Problem statement
Nothing in the data may be omitted; output it all verbatim.

——

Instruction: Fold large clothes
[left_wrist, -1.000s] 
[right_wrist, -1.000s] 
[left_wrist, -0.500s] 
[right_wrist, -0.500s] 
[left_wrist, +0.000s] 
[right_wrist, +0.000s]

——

Task answer
Instruction: Fold large clothes
[left_wrist, -1.000s] 
[right_wrist, -1.000s] 
[left_wrist, -0.500s] 
[right_wrist, -0.500s] 
[left_wrist, +0.000s] 
[right_wrist, +0.000s]

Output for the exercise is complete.